What Technology Funding Covers (and Excludes)

GrantID: 58421

Grant Funding Amount Low: $150,000

Deadline: December 8, 2025

Grant Amount High: $275,000

Grant Application – Apply Here

Summary

If you are located in and working in the area of Research & Evaluation, this funding opportunity may be a good fit. For more relevant grant options that support your work and priorities, visit The Grant Portal and use the Search Grant tool to find opportunities.

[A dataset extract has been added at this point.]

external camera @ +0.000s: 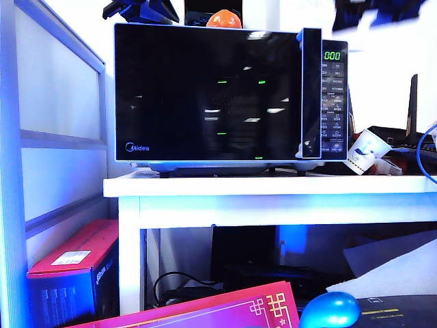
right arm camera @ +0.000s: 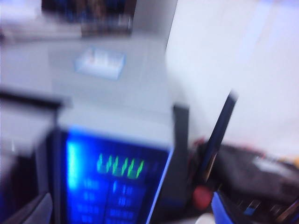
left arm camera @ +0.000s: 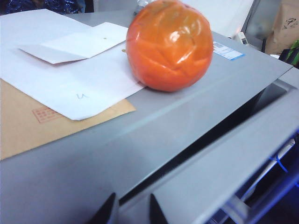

Explore related grant categories to find additional funding opportunities aligned with this program:

Education grants, Health & Medical grants, Higher Education grants, Income Security & Social Services grants, Non-Profit Support Services grants, Other grants.

Grant Overview

Eligibility Barriers for Education Institutions Pursuing Health Research Grants

Education institutions, particularly those focused on research into health conditions affecting low-resource neighborhoods, face stringent eligibility criteria when applying for these federal grants ranging from $150,000 to $275,000. Unlike straightforward student aid programs such as the pell federal grant or grants for college, these awards demand demonstrated capacity in conducting rigorous investigations into health disparities. Primary applicants must be established education entities with existing infrastructure for scientific inquiry, often overlapping with higher education settings or research and evaluation units. Organizations without a proven track record in health-related studies, such as K-12 schools primarily engaged in instruction, typically fall short. For instance, public school districts in locations like California or Tennessee may partner through other interests like higher education collaborators, but standalone applications risk rejection due to insufficient research credentials.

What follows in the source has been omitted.